Why is 3D printing good for paediatric tablets?

Written by | 12 Dec 2023 | 'In Discussion With'

Three-dimensional (3D) printing is a method of creating a 3D object layer-by-layer using computer-created design. It has been used to produce personalised bone grafts and dental implants but it can also be used to produce tablets containing personalised doses of medicines. Pharmacist and PhD student Iris Lafeber (University of Leiden Medical Centre, The Netherlands) is involved in developing and testing such products. IMI spoke to her to find out more.

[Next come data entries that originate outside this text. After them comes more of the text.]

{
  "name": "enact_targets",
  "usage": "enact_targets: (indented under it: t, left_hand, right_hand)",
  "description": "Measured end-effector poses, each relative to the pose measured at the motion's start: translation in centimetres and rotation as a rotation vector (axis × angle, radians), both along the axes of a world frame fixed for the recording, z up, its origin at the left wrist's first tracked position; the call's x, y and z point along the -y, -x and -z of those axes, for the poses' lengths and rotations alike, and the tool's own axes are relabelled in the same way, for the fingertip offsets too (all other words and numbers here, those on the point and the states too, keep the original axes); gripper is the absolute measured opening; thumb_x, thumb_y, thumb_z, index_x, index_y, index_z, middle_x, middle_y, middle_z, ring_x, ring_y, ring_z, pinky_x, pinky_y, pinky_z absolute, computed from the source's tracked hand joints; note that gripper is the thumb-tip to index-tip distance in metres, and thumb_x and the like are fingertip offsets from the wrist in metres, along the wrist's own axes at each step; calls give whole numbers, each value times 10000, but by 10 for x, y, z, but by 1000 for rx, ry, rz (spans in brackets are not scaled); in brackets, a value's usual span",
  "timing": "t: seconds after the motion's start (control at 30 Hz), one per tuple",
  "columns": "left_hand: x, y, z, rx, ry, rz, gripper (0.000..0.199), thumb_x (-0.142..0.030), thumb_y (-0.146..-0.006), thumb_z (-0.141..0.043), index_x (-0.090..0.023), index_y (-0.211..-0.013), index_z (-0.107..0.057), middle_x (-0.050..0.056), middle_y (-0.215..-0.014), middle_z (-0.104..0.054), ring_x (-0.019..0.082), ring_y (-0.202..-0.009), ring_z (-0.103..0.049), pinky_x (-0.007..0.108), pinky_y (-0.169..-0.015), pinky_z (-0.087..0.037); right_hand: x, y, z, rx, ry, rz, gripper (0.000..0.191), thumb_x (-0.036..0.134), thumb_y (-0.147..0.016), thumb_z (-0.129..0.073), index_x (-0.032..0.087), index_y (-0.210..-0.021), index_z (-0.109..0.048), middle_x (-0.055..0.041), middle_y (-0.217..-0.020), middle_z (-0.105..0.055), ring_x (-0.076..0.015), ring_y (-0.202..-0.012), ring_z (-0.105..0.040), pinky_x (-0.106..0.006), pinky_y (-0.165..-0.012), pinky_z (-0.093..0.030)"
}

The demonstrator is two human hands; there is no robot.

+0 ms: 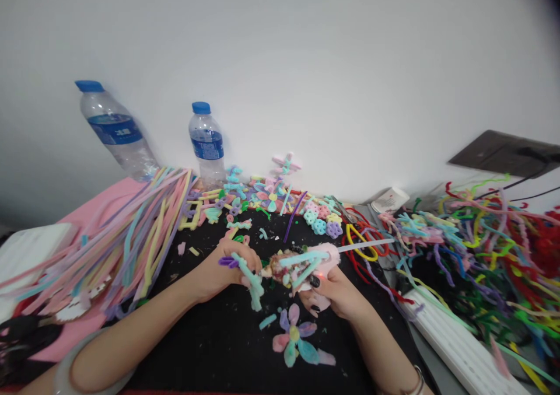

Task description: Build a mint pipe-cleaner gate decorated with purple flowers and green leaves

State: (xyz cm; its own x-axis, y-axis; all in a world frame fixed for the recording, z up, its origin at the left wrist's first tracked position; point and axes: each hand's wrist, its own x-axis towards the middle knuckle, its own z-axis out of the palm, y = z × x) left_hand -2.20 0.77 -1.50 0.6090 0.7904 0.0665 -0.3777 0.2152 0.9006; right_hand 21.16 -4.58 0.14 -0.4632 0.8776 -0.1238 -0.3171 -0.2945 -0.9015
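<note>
My left hand (234, 265) is closed around a small piece made of mint and purple pipe cleaners (252, 283), which hangs below the fingers. In my right hand (339, 293) is a pale pink hot glue gun (330, 256), its crusted nozzle end pointing left at the left hand. A translucent glue stick (365, 245) sticks out of its back, and an orange light glows near my thumb. Mint strips lie along the gun's body. Below the hands, a pastel pipe-cleaner flower (294, 334) rests on the black mat (210, 348), beside a short blue piece (268, 321).
Long pastel pipe cleaners (144, 231) lie in a bundle at left. Two bottles (207, 144) (116, 126) lean by the wall. Small fuzzy flowers (321, 215) line the mat's back. Tangled coloured pipe cleaners (490, 249) and a white power strip (459, 342) occupy the right.
</note>
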Motion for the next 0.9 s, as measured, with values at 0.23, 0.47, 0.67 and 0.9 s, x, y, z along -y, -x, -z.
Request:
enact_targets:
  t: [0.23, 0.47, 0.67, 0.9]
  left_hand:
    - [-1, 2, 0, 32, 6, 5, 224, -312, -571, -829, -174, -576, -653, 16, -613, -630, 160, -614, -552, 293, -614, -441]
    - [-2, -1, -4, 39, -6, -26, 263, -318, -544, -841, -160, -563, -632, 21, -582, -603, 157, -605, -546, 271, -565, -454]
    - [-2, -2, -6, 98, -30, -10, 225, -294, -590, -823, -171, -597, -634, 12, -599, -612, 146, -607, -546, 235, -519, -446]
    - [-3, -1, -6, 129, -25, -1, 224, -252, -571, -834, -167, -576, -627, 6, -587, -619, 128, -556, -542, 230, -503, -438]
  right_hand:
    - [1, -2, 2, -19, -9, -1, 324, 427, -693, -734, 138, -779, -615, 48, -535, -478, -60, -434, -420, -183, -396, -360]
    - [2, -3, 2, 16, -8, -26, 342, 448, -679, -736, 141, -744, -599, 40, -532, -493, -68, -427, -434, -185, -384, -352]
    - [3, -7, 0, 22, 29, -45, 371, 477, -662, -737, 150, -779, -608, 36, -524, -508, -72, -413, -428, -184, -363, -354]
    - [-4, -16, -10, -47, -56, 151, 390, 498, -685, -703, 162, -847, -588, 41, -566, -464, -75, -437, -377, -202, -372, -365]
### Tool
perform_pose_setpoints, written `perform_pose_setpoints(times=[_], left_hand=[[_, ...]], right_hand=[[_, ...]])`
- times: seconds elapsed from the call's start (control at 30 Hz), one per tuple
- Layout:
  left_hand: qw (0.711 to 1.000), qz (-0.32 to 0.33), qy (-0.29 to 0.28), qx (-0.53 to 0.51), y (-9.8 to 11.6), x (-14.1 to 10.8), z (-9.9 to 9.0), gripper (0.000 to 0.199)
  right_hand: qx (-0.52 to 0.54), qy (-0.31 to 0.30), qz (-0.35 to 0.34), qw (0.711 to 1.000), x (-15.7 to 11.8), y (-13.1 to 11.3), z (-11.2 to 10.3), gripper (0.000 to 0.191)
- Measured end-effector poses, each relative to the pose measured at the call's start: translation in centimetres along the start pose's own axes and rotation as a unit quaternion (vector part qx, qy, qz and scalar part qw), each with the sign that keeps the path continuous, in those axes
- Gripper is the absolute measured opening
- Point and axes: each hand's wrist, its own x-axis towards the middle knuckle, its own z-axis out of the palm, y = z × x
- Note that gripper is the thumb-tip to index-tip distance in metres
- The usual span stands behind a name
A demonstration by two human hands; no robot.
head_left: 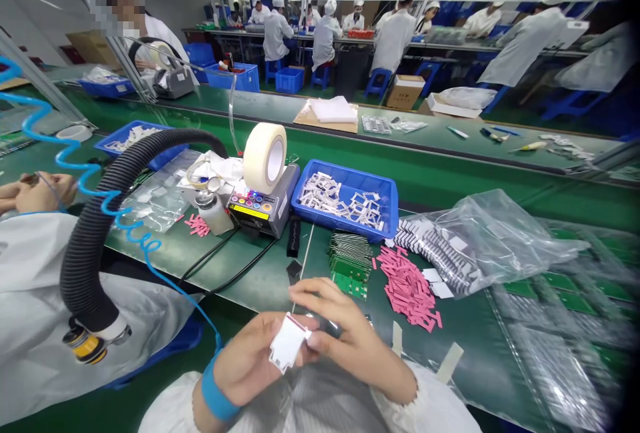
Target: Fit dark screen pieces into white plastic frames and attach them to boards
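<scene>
Low over the green bench (475, 353), the left hand (245, 360) is pinching a white die-cut piece (287, 343) in a narrow grip, with the thumb and fingers closing on it and a thin red edge showing along its top. The right hand (355, 346) is curling in just beside it, its fingers wrapping a dark, blurred item (325, 326) whose shape is hard to make out, so I cannot tell whether that grip is also bearing on the white piece. The piece is sitting close to the person's chest, near a stack of green circuit boards (350, 266), a loose heap of pink strips (407, 290) and a blue plastic tray (345, 200) filled with similar white frames.
</scene>
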Motion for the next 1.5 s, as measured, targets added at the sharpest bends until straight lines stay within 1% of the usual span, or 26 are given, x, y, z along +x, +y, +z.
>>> perform_pose_setpoints(times=[0.07,0.1,0.2,0.27,0.33,0.4,0.43,0.47,0.5,0.57,0.67,0.73,0.77,0.8,0.87,0.9,0.93,0.97,1.0,1.07,1.13,1.2,1.27,1.37,1.43,1.5], left_hand=[[0.999,-0.026,-0.026,-0.004,-0.1,0.1,0.2,0.044],[0.999,-0.035,-0.034,0.003,0.0,0.1,0.2,0.046],[0.996,-0.023,-0.022,0.088,0.9,-0.3,0.1,0.053],[0.978,0.043,0.030,0.203,2.0,-1.0,0.0,0.049],[0.924,0.130,0.085,0.349,3.1,-1.6,0.1,0.040],[0.852,0.192,0.102,0.476,3.7,-2.1,0.3,0.039],[0.824,0.209,0.103,0.517,3.7,-2.2,0.4,0.039],[0.806,0.224,0.109,0.537,3.7,-2.3,0.4,0.037],[0.798,0.237,0.124,0.540,3.5,-2.4,0.3,0.035],[0.796,0.260,0.176,0.517,3.1,-2.5,0.0,0.032],[0.791,0.271,0.246,0.489,2.9,-2.9,-1.0,0.031],[0.799,0.250,0.277,0.472,3.2,-3.4,-1.8,0.030],[0.816,0.229,0.285,0.448,3.4,-3.6,-2.4,0.028],[0.841,0.205,0.290,0.408,3.6,-3.8,-3.1,0.026],[0.901,0.165,0.299,0.269,3.9,-4.3,-5.0,0.021],[0.920,0.160,0.311,0.176,3.9,-4.6,-6.1,0.020],[0.923,0.168,0.336,0.078,4.0,-5.0,-7.5,0.018],[0.910,0.185,0.372,-0.014,4.0,-5.6,-8.9,0.022],[0.883,0.217,0.406,-0.091,4.0,-6.2,-10.3,0.028],[0.840,0.258,0.430,-0.208,4.1,-8.0,-13.1,0.036],[0.807,0.306,0.435,-0.256,4.2,-10.1,-15.4,0.042],[0.782,0.344,0.451,-0.259,4.3,-12.0,-16.9,0.042],[0.781,0.348,0.459,-0.242,4.1,-13.4,-17.5,0.041],[0.795,0.328,0.460,-0.223,3.6,-13.9,-17.5,0.040],[0.794,0.327,0.462,-0.220,3.5,-13.6,-17.1,0.040],[0.790,0.336,0.462,-0.223,3.6,-13.0,-16.8,0.041]], right_hand=[[0.102,-0.026,-0.005,0.994,0.5,0.4,0.2,0.041],[0.123,-0.027,-0.011,0.992,0.7,0.5,0.2,0.042],[0.095,0.008,-0.004,0.995,1.1,0.3,0.2,0.050],[0.038,0.025,0.006,0.999,1.2,-0.1,0.0,0.051],[-0.022,0.034,0.013,0.999,1.3,-0.5,-0.1,0.048],[-0.070,0.039,0.017,0.997,1.6,-0.8,0.0,0.041],[-0.087,0.042,0.023,0.995,1.8,-0.9,0.2,0.035],[-0.100,0.046,0.029,0.993,2.0,-1.0,0.5,0.030],[-0.110,0.049,0.038,0.992,2.3,-1.1,0.9,0.024],[-0.125,0.049,0.059,0.989,3.1,-1.4,1.7,0.016],[-0.111,0.033,0.084,0.990,4.5,-1.8,3.0,0.013],[-0.019,0.030,0.126,0.991,5.7,-1.7,4.1,0.012],[0.070,0.041,0.167,0.983,6.3,-1.4,4.6,0.011],[0.169,0.060,0.213,0.961,6.9,-1.0,5.2,0.012],[0.334,0.117,0.296,0.887,8.2,0.3,6.3,0.018],[0.382,0.148,0.327,0.852,8.8,1.0,6.8,0.021],[0.407,0.177,0.349,0.825,9.5,1.8,7.3,0.025],[0.421,0.205,0.365,0.805,10.1,2.5,7.7,0.027],[0.439,0.232,0.379,0.781,10.8,3.1,8.0,0.027],[0.471,0.280,0.397,0.737,12.0,3.9,8.6,0.026],[0.492,0.317,0.401,0.705,13.1,4.2,8.9,0.024],[0.504,0.343,0.399,0.685,13.8,4.1,9.2,0.023],[0.509,0.354,0.402,0.674,14.3,4.1,9.3,0.022],[0.503,0.354,0.417,0.669,14.6,4.3,9.2,0.018],[0.494,0.348,0.420,0.677,14.8,4.6,9.1,0.018],[0.482,0.335,0.415,0.695,15.2,4.7,8.9,0.019]])
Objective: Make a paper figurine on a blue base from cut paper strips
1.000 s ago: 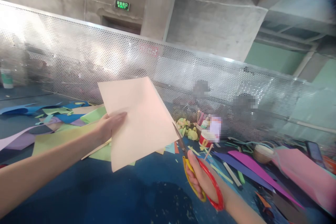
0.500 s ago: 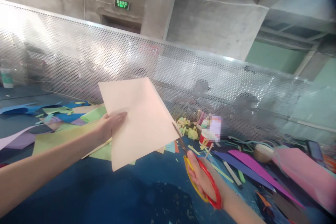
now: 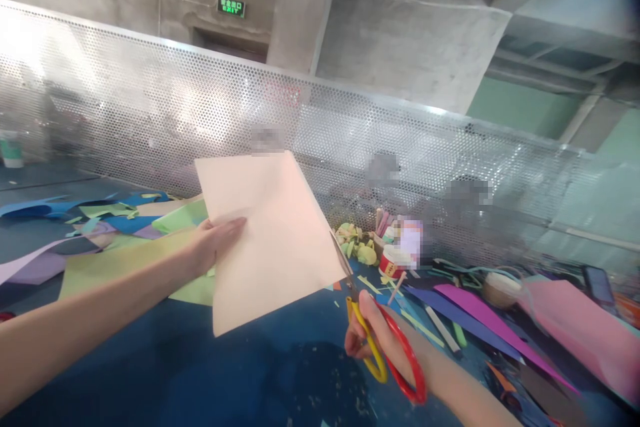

Ms Lafeber’s PhD work on 3D printing of pharmaceuticals encompasses drug product development and technical development of the printers but also work on the societal impact and clinical research. At the GERPAC congress in 2023 she presented the results of a study entitled “The determination of bio-equivalence of 3D printed doses for paediatric use”. This described how 3D printed tablets containing sildenafil had been prepared and then tested not only against manufacturing standards (product uniformity, drug content etc) but also for bio-availability (i.e. the extent and rate at which the drug reaches the bloodstream).

The technique of 3D printing has been in use since the 1980s and has been applied in a wide range of fields to make prototypes by building them up in layers, based on a computer-created model. The printing process is digitally controlled which allows for precise adjustment of the dose.  “It’s a manufacturing technique which makes one-of-a-kind products and that’s also something that we would want in the pharmaceutical healthcare”, says Ms Lafeber. No two patients are exactly the same and while the pharmaceutical industry makes good quality products based on a one-size-fits-all principle, some patients benefit more from personalised products or doses, which is what the 3D printer is ideal to produce, she explains.

One field in which 3D printing may be particularly advantageous is paediatrics.  Paediatric patients span a wide range of sizes and metabolic capacities – from pre-term babies to adolescents – and require a wide range of doses to meet their needs. Often the available tablets are too bulky for children to swallow and the doses are too large. Pharmacists often have to compound medicines for children, for example by preparing tailor-made oral solutions, but this is a labour- and time-intensive process. “3D printing could be especially suitable for paediatric doses because it can produce the correct dose for paediatric patients without the extra labour that is needed when compounding, for instance, an oral solution”, says Ms Lafeber.